The winter landscape, to some this may sound like an oxymoron. Here in the Pacific Northwest where the cool temperatures and rain keep us inside during the months of January and February gardening seems like a chore meant for another more forgivable time. That said, through the grey there are some plants to remind us that spring and warmer more enjoyable weather is not far away.
A favorite winter interest plant is Variegated Winter Daphne. It blooms in winter to early spring. When doing so it gives off a lovely fragrance. Placing this plant near an entrance makes coming and going that much more enjoyable. Despite the drab winter sky the sweet smells of this plant are sure to brighten your day. Variegated Winter Daphne prefers moist soil and I have found that this plant work very well in or around a rain garden and does take on a naturalized appearance to some degree. It is an evergreen plant and prefers a mix of sun and shade. Dappled sunlight is probably the best way to sum up where this plant will be happiest.
Photo courtest of fastgrowingtrees.com
Another plant that stands out in the winter months is Winterberry Holly. Like the name states the bright red berries are the attributes most prominent for this deciduous shrub. It is important to note that the berries will be best if there is a male planted near by. These dark red berries are striking and sure to add some pop to your offseason landscape.

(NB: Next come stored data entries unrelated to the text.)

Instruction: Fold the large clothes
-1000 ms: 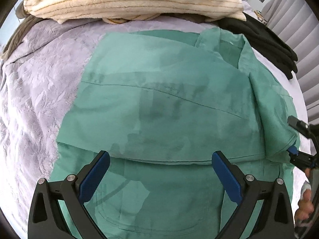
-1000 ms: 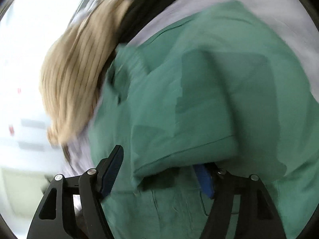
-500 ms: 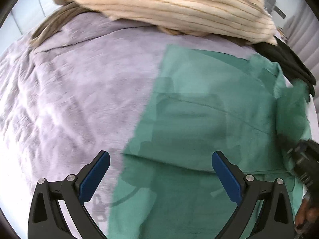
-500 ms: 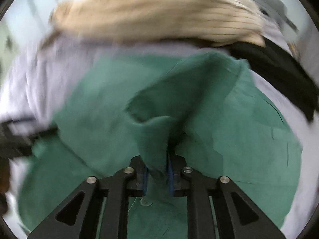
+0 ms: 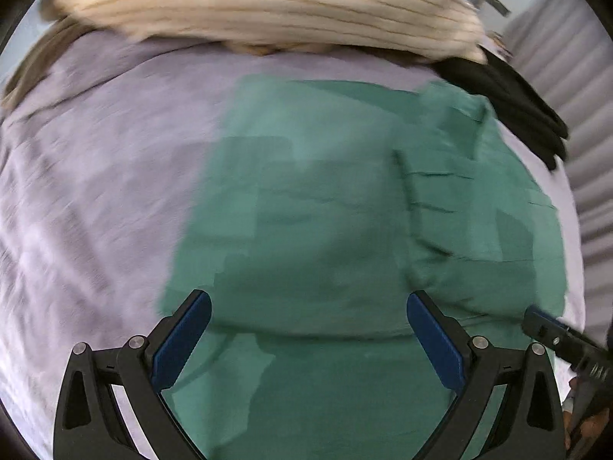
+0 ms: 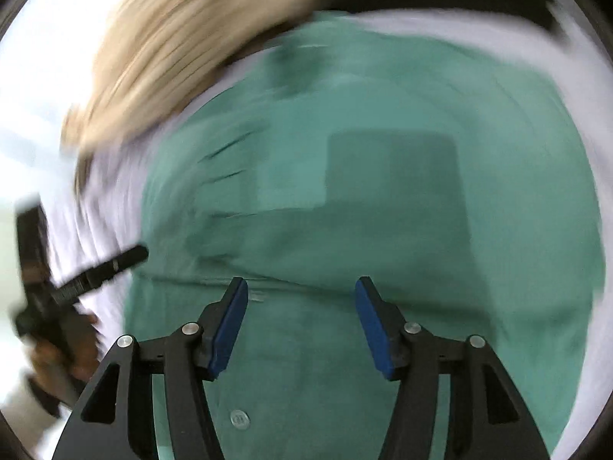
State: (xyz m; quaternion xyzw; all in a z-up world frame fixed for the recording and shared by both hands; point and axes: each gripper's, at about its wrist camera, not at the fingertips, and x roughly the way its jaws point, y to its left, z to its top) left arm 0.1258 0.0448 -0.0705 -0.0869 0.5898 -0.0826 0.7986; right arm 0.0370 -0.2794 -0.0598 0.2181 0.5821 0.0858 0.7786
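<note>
A green shirt (image 5: pixel 325 230) lies partly folded on the lilac bedspread (image 5: pixel 95 191); its right side is folded inward, with creases near the collar. It fills the right wrist view (image 6: pixel 383 211), where a button shows near the bottom. My left gripper (image 5: pixel 308 326) is open and empty above the shirt's lower part. My right gripper (image 6: pixel 300 314) is open and empty over the shirt; one of its fingers (image 5: pixel 551 331) shows at the right edge of the left wrist view. The left gripper's finger (image 6: pixel 115 264) shows at the left of the right wrist view.
A cream striped blanket (image 5: pixel 268 4) is piled at the far side of the bed, also in the right wrist view (image 6: pixel 184 50). A black garment (image 5: pixel 513 99) lies at the far right beside the shirt. Grey curtains (image 5: pixel 567 57) hang at the right.
My right gripper has let go of the shirt's fold and opened, leaving the right side laid over the shirt. My left gripper has shifted back to the right over the shirt.
</note>
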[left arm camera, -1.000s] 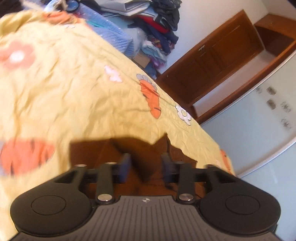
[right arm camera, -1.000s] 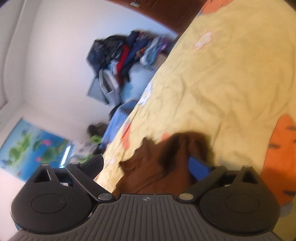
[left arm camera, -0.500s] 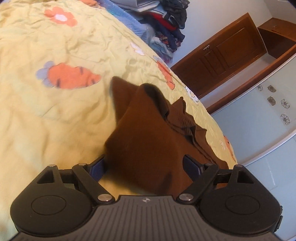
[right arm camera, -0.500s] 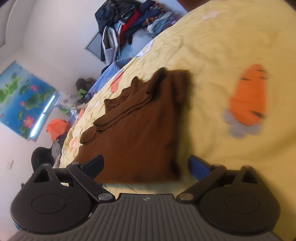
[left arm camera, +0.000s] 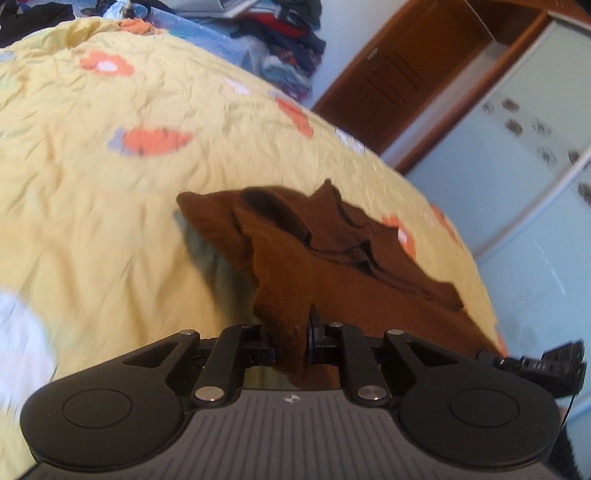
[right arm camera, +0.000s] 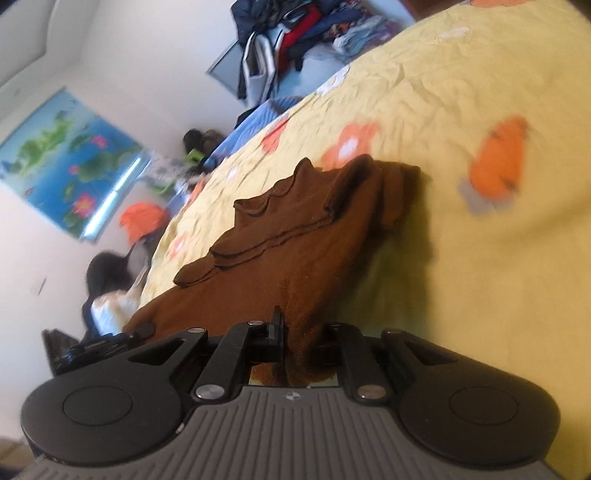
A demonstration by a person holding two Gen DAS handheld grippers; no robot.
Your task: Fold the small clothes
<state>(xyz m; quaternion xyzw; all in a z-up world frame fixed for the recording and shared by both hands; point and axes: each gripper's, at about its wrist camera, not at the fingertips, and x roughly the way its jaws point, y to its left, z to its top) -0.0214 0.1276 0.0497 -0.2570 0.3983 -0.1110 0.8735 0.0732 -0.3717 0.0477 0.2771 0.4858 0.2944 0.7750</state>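
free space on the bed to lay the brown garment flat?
Both tongs, left and right, are closing on the small brown knit garment. Bare yellow floral quilt lies left of it in the left view, up to the orange carrot print. Crowded: the heaped clothes pile beyond the far edge.

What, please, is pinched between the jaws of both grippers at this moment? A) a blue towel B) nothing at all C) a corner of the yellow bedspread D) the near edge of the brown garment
D: in each wrist view the jaws are closing with brown cloth bunched between them, the left gripper and the right gripper both on the near edge of the brown garment, which lies on the yellow bedspread.
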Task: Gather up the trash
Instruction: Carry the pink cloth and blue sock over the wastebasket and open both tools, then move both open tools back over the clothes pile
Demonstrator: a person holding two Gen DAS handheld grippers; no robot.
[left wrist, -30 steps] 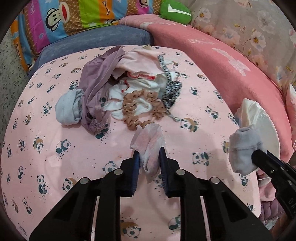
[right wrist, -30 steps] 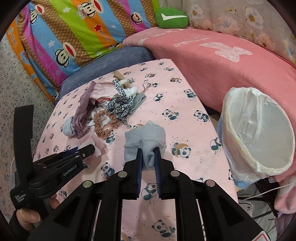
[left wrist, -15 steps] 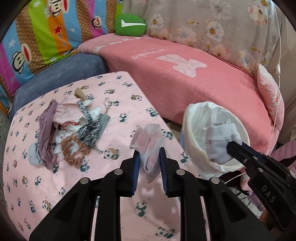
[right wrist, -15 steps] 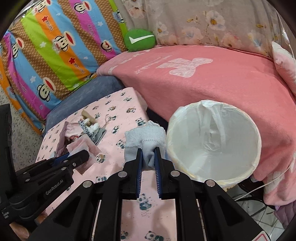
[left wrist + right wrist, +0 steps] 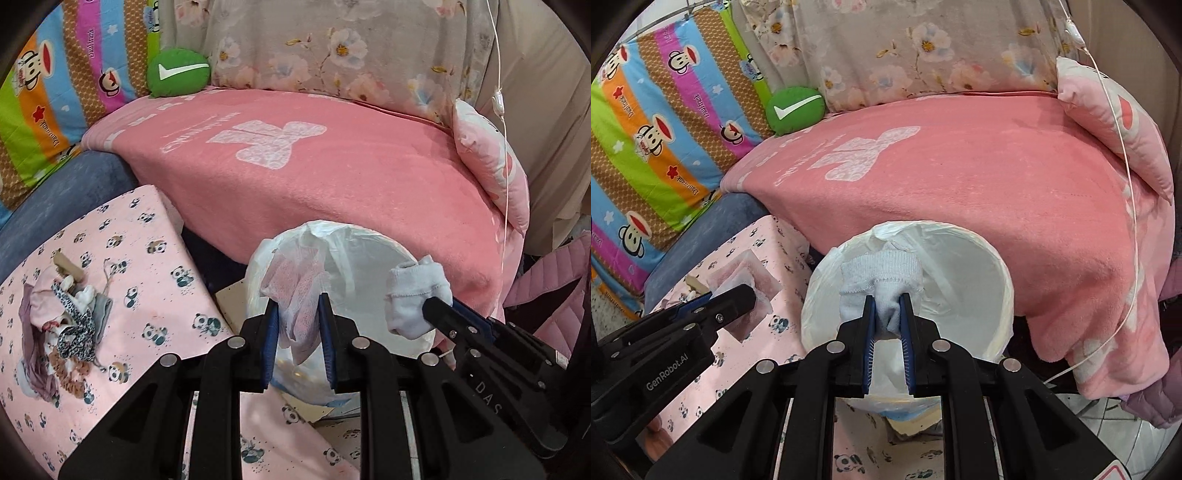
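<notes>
My left gripper (image 5: 295, 299) is shut on a crumpled pinkish-white tissue (image 5: 295, 291) and holds it over the near rim of a white-lined trash bin (image 5: 354, 266). My right gripper (image 5: 887, 298) is shut on a pale blue-grey sock (image 5: 881, 277) and holds it over the same bin's (image 5: 964, 280) opening. In the left wrist view the right gripper (image 5: 428, 306) and its sock (image 5: 413, 295) show at the bin's right rim. In the right wrist view the left gripper (image 5: 748, 293) with its tissue (image 5: 738, 275) is to the left, over the panda sheet.
A pile of clothes and scrunchies (image 5: 62, 328) lies on the pink panda sheet (image 5: 140, 266) at the left. A pink blanket (image 5: 332, 170) covers the sofa behind the bin. A green cushion (image 5: 177, 72) and a striped monkey cover (image 5: 646, 122) are at the back.
Both grippers have swung right from the panda sheet to the trash bin, each still holding its item. The bin now sits directly ahead of both.
</notes>
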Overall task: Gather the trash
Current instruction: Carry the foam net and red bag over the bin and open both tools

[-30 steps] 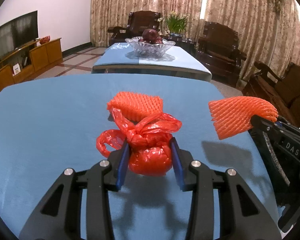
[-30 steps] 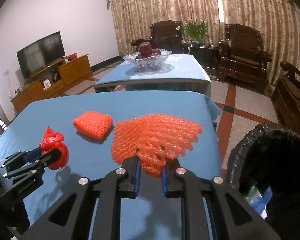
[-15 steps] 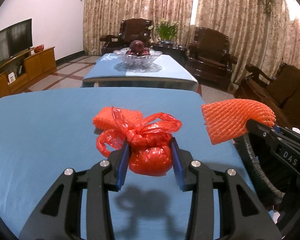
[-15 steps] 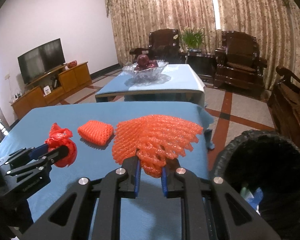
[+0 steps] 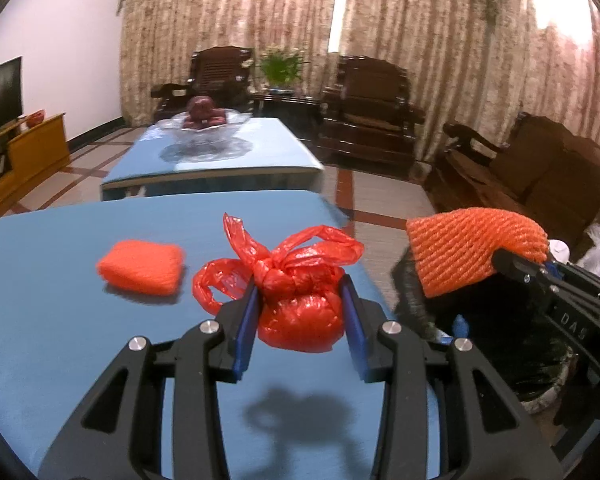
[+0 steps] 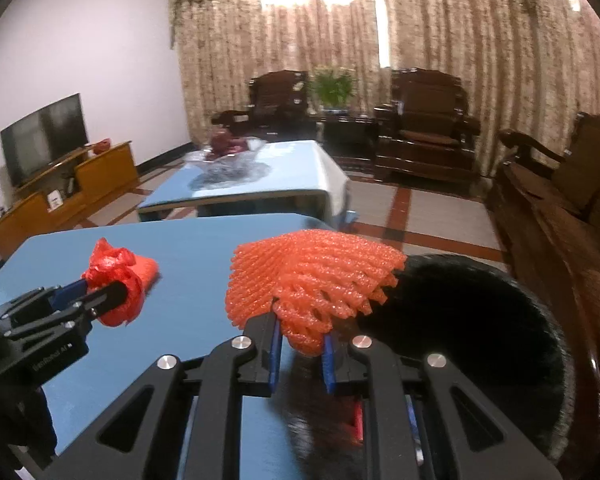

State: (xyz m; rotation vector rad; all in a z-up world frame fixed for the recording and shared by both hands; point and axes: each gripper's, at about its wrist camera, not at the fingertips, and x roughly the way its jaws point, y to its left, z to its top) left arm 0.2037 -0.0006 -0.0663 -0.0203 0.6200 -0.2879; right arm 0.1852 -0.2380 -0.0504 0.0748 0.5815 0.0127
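Clamping red knotted bag | left gripper | above blue table

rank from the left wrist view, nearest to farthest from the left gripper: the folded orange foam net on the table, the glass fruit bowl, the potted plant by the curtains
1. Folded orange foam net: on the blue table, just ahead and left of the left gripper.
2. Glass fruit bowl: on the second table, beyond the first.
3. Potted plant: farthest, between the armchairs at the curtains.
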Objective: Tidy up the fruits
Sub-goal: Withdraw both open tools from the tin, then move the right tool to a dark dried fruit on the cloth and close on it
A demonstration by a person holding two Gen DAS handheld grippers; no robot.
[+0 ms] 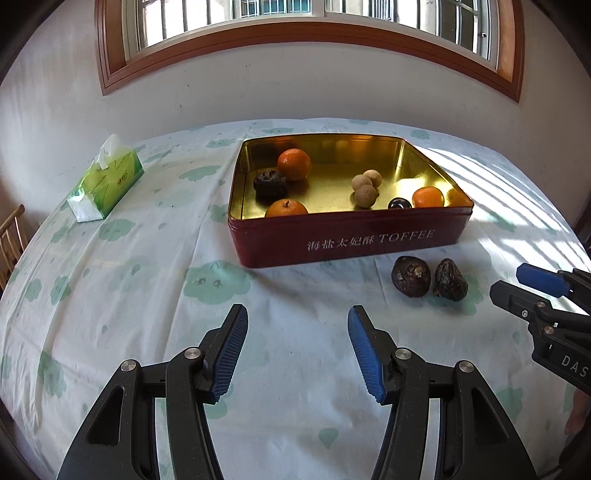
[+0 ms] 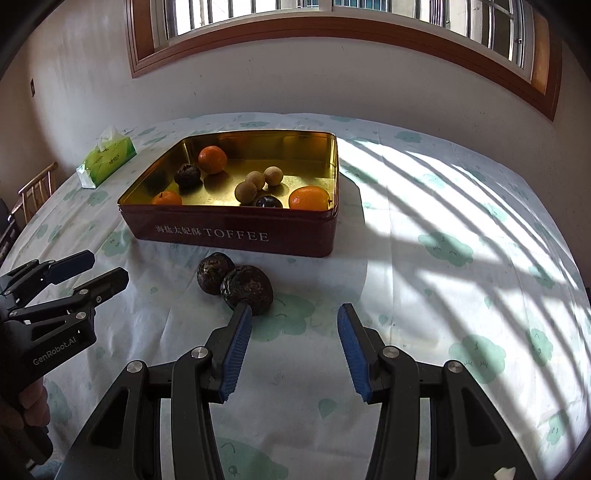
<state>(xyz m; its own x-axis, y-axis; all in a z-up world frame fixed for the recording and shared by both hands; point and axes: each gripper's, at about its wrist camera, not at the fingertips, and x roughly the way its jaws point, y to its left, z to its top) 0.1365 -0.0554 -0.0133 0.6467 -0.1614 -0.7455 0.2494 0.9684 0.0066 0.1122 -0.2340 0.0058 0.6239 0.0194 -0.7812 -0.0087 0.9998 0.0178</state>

A beautiful yet unassuming evergreen shrub for areas that can be difficult to grow much of anything is Fragrant Sweet Box. Tolerant of dry soil it prefers deep shade. It blossoms in late winter to early spring with tiny white flowers that produce a vanilla-esque fragrance. Red berries follow the blossom and can hang around for an extended period of time.
Not all winter plants need to be known for their flowers and berries. Red Twig Dogwood is a deciduous plant native to North America that shows off its coral red branches in the winter landscape. These shrubs produce yellowish white flowers in the spring followed by small blue berries. Red Twig Dogwood is an adaptive plant that will thrive in part to full sun. It is tolerant of pruning, but left unchecked will grow up to 9’ tall and 5’ wide.
Candy Tuft is a humble slowing growing groundcover that works well as a border or rock garden plant. It grows 8-10” tall; the guides say it will reach 12” wide. In my experience it will expand beyond the 12” benchmark. Small white flowers show off against its green glossy foliage. It will bloom from January to March and often will bloom again in the fall.
Witch Hazel is another low maintenance tree or shrub that has varieties that will blossom in December and throughout the winter months. The Witch Hazel flower is remarkable and eye catching in the winter garden. This zone 3-9 plant prefers full sun, but doesn’t mind some dappled shade in hotter climates. It likes regular water.
The plant to round out this list of winter favorites is Manzanita. It is a plant of wide ranging shapes and sizes, available as a ground cover, shrub and even tree form. Often it will begin blooming as early as December. Manzanita is evergreen and native to the Western United States. These plants are drought tolerant and their interesting branch structure and flower make them an attractive addition to a native or non-native planting alike.